(js, cit, HRT, Jump..)QR interview problem Guessing order of draws from iid U(0,1)

This is for QR at two well know trading firms (think jane street, HRT, Citadel, Jump ...)(not BB bank).

Question prompt:
Given n iid Uniform distributed r.v.s. xi ~ U(0,1). x1 is drawn first, then x2, then x3...
Let r1, r2, r3,..., rn be the order of x1, x2, x3, ..., xn after all n draws have been made.
You must guess ri when xi is drawn (so basically you need to guess ri when you have only seen r1 ~ ri and not ri+1 ~rn)
If you correctly guessed all rns correctly, you win the game. What is your best strategy and what's the probability of you winning with this strategy?

My attempt:
When n = 2,
if x1 < 0.5 : guess r1 = 1
else: guess r1 = 2
Untitled Notebook (9)-27.jpg

=> probability of winning = area shaded = 3/4

However, for n = 3, I'm kinda stuck. I've tried using the Expected number of draws that are less than the current xi to help make the guess. The way to calculate that is xi*(n-1) + number of xk < xi for k = 1 ~ i-1. If this expected number is 2, we can make our guess that ri = 2 + 1 = 3. But!!! this expected number is usually not an integer. I thought about rounding the expected number but couldn't really wrap my head around why we can use this method. Also, this is kinda hard to generalize to larger n. Any thoughts on how to approach this problem? My gut feeling tells me that there must be an easier way to deal with this, such as the geometric approach I used for n = 2.

Thanks in advance!
 
Here's my solution:

So for some x1, probability of it being rank k out of n is [imath]P(k_1|x_1) = {n \choose k_1-1}(1-x_1)^{n-k_1}*x_1^{k_1-1}[/imath]. Essentially you are trying to figure out the probability of k-1 numbers being smaller than x1 and n-k numbers on the right. You calculate this for all possible k, and pick the one with the highest probability. Lets call this k1

Since we already made a guess for x1, we proceed with the assumption that it is the correct guess for x2. If x2<x1, we are trying to guess what rank j x2 will be out of the k-1 numbers that will be smaller than x1. If x2>x1, we are guessing rank k2 out of n-k numbers. It essentially becomes the same problem as the first part. If we assume x2<x1, [imath]P(k_2|x_2 < x_1) = {k_1-1 \choose k_2-1}(\frac{1-x_2}{x_1})^{k_1-1-k_2}*(\frac{x_2}{x_1})^{k_2-1}[/imath]. Similar thing if x2>x1. Rinse and repeat.

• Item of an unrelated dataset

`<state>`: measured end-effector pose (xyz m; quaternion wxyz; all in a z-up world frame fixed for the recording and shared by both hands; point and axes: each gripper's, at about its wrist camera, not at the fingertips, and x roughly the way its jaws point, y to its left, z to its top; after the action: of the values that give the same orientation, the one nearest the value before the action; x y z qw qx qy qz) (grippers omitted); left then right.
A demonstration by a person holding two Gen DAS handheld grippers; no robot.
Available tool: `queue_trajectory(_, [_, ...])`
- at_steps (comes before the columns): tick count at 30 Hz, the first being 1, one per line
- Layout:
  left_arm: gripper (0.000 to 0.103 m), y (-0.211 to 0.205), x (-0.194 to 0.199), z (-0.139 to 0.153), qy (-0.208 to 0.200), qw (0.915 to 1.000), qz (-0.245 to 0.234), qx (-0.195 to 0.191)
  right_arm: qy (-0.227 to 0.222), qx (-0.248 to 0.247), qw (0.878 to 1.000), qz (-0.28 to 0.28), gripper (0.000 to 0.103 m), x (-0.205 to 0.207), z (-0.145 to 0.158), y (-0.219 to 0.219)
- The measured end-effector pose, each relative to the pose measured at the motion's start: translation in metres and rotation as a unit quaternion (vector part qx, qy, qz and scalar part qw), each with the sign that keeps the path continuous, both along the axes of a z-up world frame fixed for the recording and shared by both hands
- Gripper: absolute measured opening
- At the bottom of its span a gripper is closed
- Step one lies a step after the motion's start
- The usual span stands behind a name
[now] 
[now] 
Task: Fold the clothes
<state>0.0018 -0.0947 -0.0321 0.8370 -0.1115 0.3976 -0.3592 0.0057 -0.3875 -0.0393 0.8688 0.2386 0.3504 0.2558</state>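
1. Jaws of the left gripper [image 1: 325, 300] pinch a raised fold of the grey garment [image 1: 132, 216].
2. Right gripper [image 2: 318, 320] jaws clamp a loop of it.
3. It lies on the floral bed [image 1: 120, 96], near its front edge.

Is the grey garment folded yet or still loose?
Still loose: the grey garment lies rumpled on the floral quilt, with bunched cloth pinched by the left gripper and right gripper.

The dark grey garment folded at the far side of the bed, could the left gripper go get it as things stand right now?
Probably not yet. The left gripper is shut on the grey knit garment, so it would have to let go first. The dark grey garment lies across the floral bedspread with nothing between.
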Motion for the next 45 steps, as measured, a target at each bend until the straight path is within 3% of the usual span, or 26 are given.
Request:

To calculate probability of winning for n = 2, we first find the transition point p1 where we would switch guess for k1. This segments the plane in to 2 pieces and we can integrate [imath]P(k_1|x_1)[/imath] at each segment and sum them to get the probability of winning [imath]P(W|2)[/imath]. For n = 3, we get 3 pieces. First piece's integrand will be [imath]P(k_1|x_1) * P(W|2)[/imath], second piece will be [imath]P(W|1)*P(k_1|x_1)*P(W|1)[/imath], third will be [imath]P(k_1|x_1) * P(W|2)[/imath]. Sum of these three integrals will be [imath]P(W|3)[/imath]. We can proceed from here iteratively for any n.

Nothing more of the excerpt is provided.